En un giro que hubiera dejado pálido al mismísimo Jonathan Swift, el Sumo Pontífice de la toga negra, el magistrado John Roberts, ha bendecido temporalmente la última extravagancia fiscal del Divino Emperador de Mar-a-Lago. Con la solemnidad de un notario avalando el testamento de un excéntrico millonario, la Corte Suprema ha decidido que congelar cinco mil millones de dólares en ayuda exterior –dinero aprobado democráticamente por ese molesto órgano llamado Congreso– es un capricho presidencial perfectamente congelable.
El gobierno de Trump, en su inagotable búsqueda de precedentes legales, ha desempolvado una autoridad tan antigua y polvorienta que probablemente estaba escrita en pergamino.

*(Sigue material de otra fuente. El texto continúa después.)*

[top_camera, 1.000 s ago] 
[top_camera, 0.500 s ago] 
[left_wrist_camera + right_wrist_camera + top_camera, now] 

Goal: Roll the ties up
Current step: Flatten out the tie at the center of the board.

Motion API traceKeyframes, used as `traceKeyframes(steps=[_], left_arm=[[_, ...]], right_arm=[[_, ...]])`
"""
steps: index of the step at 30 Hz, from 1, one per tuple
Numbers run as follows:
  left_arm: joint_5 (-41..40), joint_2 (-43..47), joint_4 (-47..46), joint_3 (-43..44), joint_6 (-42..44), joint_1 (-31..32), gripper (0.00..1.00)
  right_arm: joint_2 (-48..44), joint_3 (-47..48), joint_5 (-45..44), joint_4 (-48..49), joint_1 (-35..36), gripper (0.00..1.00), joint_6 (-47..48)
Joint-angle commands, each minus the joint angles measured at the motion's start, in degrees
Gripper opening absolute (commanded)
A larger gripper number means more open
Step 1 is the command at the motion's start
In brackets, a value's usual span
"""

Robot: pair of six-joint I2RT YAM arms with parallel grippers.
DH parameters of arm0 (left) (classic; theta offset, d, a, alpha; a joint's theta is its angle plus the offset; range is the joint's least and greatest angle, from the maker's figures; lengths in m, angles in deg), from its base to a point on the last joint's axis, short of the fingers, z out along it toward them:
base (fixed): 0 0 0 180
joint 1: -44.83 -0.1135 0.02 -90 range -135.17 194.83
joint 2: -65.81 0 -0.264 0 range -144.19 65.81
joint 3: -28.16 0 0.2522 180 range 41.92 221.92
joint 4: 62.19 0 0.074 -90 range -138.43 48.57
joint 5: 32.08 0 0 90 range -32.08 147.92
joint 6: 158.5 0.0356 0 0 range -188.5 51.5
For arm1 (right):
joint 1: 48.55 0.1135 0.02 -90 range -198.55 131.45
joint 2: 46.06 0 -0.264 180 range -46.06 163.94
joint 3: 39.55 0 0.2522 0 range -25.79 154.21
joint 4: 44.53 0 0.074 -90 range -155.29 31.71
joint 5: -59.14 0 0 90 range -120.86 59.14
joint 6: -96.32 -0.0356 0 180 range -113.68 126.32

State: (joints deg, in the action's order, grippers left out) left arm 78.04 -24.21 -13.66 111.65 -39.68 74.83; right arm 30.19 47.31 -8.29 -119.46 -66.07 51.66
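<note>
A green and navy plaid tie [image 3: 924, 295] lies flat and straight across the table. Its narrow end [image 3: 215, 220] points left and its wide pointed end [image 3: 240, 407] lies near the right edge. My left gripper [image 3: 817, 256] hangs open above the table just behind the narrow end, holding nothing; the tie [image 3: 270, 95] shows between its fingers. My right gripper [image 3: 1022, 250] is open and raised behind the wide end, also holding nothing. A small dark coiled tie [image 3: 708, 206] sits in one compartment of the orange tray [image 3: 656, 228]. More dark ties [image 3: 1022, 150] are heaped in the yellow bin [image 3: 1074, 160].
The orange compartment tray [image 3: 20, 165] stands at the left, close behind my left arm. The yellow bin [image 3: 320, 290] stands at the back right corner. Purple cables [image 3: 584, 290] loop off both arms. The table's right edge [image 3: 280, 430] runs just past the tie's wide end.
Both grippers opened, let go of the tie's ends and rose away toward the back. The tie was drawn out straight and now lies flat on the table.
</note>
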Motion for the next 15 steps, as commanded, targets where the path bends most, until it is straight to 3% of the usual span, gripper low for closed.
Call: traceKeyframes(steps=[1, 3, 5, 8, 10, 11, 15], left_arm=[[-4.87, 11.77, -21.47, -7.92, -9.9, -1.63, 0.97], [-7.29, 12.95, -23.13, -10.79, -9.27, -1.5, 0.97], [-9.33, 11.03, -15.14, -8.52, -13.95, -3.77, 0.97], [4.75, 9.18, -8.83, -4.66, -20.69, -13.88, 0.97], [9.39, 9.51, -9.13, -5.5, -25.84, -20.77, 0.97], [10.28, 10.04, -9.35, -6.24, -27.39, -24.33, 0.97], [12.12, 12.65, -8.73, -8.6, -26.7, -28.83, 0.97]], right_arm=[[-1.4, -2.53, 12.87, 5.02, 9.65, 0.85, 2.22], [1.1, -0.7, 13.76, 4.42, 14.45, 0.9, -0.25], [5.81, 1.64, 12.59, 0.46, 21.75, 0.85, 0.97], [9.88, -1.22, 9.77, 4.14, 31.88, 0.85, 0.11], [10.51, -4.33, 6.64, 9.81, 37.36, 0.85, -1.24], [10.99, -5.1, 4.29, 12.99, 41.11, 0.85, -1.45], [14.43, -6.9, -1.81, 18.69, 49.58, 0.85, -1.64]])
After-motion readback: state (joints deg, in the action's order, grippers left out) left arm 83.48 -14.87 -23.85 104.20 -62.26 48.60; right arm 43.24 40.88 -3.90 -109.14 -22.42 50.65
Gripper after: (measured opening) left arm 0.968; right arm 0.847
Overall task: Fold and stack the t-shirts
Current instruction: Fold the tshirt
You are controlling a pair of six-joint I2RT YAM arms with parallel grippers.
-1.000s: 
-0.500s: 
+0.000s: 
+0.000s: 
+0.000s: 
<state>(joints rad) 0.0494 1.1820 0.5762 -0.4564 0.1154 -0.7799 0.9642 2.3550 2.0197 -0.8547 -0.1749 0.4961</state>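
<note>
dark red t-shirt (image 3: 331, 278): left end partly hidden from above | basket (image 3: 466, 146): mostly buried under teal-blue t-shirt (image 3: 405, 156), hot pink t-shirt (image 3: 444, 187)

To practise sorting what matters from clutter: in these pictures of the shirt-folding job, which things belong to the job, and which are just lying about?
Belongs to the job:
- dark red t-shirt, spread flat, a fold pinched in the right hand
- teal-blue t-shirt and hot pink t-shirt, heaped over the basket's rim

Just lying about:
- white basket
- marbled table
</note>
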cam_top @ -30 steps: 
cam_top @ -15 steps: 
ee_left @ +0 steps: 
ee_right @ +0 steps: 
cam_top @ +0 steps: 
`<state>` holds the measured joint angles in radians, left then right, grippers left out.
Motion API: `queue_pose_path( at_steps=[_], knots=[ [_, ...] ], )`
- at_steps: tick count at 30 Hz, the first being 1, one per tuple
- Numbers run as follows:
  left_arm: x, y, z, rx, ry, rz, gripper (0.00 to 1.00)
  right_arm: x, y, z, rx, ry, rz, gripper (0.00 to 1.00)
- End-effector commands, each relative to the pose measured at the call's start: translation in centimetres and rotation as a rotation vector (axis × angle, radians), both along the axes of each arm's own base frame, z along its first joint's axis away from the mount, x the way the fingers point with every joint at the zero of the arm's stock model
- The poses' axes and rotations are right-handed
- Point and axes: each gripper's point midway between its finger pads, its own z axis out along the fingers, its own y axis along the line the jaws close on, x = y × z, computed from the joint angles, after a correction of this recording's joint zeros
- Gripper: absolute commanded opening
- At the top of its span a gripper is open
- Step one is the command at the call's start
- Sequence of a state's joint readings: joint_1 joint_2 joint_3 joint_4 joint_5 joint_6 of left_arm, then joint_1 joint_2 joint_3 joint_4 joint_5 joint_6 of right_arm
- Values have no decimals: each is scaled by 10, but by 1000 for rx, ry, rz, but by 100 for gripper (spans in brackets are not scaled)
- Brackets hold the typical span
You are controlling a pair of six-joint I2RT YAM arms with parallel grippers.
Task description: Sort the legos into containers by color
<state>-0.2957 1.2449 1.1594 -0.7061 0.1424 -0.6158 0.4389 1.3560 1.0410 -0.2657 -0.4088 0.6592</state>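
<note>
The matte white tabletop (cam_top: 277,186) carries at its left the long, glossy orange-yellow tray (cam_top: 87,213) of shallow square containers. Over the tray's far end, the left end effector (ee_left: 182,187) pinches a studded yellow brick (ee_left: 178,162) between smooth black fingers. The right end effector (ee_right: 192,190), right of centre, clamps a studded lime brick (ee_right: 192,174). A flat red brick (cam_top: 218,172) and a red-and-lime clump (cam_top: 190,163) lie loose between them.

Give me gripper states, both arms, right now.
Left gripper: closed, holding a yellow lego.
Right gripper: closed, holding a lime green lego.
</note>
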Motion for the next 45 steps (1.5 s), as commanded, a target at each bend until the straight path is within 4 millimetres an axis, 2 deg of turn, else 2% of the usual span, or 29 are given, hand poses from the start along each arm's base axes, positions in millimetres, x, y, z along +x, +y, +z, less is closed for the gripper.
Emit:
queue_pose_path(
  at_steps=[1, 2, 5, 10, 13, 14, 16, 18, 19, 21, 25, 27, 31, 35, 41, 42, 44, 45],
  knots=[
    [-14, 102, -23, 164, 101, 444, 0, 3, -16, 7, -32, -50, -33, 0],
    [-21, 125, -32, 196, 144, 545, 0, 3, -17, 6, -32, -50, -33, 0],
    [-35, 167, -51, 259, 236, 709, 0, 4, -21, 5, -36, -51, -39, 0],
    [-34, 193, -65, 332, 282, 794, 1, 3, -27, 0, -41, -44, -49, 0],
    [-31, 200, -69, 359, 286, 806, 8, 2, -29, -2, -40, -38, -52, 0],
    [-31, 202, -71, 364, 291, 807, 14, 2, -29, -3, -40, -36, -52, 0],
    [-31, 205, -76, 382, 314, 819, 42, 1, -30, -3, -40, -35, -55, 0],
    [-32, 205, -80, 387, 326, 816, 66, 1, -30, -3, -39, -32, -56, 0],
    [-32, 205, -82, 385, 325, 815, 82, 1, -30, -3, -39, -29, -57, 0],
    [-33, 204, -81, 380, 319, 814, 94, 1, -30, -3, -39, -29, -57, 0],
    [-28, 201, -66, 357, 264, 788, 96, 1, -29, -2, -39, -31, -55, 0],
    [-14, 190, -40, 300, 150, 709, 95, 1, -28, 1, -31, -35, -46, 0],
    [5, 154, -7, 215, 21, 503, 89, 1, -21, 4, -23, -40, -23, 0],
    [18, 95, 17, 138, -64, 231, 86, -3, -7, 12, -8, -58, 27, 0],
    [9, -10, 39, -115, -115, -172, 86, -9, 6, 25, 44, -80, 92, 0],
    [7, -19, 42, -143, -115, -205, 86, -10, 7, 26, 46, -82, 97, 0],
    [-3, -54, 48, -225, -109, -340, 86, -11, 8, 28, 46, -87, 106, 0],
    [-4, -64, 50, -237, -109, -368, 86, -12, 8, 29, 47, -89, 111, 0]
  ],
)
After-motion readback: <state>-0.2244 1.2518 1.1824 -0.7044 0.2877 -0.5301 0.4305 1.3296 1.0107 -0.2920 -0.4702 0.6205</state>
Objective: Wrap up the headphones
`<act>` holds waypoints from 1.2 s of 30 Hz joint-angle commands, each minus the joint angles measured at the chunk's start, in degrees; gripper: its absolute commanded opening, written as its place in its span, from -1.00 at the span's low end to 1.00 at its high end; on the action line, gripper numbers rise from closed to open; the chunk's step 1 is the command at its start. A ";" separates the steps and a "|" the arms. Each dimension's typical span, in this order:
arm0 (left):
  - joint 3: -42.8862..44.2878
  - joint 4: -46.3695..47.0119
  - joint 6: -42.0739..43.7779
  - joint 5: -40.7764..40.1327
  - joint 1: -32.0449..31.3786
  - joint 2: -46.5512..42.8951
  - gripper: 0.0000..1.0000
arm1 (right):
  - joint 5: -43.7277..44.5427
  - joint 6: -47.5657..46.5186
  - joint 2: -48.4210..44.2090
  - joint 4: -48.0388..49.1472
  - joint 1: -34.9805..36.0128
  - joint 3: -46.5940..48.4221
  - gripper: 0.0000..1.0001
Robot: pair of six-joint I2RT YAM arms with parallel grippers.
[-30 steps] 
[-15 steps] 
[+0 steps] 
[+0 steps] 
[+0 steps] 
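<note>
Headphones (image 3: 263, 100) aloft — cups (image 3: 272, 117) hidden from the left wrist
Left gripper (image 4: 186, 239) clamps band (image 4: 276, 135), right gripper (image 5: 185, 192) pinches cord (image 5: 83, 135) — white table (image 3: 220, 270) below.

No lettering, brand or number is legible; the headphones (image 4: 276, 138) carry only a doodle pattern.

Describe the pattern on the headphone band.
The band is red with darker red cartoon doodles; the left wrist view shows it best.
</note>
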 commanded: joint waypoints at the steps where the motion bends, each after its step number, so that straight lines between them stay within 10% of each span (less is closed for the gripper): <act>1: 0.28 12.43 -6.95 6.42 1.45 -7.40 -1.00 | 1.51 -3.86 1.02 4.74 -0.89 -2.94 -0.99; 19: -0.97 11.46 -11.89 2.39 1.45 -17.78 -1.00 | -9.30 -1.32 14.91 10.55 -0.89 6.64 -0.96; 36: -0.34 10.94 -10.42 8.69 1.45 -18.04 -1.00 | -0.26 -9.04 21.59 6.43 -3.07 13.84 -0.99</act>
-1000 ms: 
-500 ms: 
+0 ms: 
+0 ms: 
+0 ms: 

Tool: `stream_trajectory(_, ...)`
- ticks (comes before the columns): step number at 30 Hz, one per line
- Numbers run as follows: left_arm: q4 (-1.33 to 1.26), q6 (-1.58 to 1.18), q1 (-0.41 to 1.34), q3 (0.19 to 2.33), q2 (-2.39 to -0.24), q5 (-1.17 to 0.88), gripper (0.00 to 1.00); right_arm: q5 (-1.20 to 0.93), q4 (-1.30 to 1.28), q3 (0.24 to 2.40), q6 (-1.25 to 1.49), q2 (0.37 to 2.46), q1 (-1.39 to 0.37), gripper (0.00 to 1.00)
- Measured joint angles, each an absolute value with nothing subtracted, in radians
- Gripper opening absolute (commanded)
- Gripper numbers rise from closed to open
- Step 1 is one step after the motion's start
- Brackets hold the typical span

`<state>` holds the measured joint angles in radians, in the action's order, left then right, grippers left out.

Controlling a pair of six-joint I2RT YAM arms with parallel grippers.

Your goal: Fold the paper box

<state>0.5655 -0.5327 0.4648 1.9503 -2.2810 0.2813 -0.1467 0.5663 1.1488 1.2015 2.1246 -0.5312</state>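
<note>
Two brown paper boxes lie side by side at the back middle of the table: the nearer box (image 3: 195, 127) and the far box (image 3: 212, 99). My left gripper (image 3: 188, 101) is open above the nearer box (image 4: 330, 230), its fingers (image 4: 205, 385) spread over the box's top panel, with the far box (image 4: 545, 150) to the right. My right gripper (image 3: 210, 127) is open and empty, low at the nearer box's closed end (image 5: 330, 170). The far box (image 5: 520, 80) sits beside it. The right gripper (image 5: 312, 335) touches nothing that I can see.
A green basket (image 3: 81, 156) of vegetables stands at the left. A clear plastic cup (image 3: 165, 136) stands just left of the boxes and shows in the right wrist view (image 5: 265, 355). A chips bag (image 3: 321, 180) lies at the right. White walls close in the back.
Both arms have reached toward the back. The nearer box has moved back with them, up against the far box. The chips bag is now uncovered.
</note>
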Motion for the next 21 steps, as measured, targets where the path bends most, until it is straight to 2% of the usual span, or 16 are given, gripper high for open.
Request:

Una potestad que no se invocaba desde que los dinosaurios, o algo parecido, vagaban por la Tierra hace cincuenta años. ¡Qué audacia jurídica! ¡Qué osadía constitucional! ¿Para qué sirve el poder si no es para resucitar arcana legislativa que permita ignorar al Parlamento?
La orden judicial es, nos aseguran, “temporal”. Claro, como la sonrisa de un lobo frente a un rebaño de ovejas. Pero el mensaje está claro: los jueces de la más alta instancia guiñan un ojo ante la monumental farsa de retener fondos que, según un tribunal inferior –esa molesta instancia llena de jueces que aún creen en eso de “la ley”–, era “probablemente ilegal”. El juez Amir Ali, ese idealista iluso, tuvo la temeridad de dictaminar que el Congreso, ese órgano electo por el pueblo, debería aprobar semejante despropósito. ¡Qué idea tan anticuada y burocrática!
Así, el circo de los tres poderes sigue su función: el Ejecutivo actúa como un niño caprichoso con la chequera de sus padres, el Legislativo mira impotente cómo su voluntad es congelada más rápido que un carámbano en Alaska, y el Judicial da su beneplácito provisional con la elegancia de un camarero sirviendo champagne en el Titanic. Todo está en orden. El absurdo es ley y la parodia, doctrina de Estado.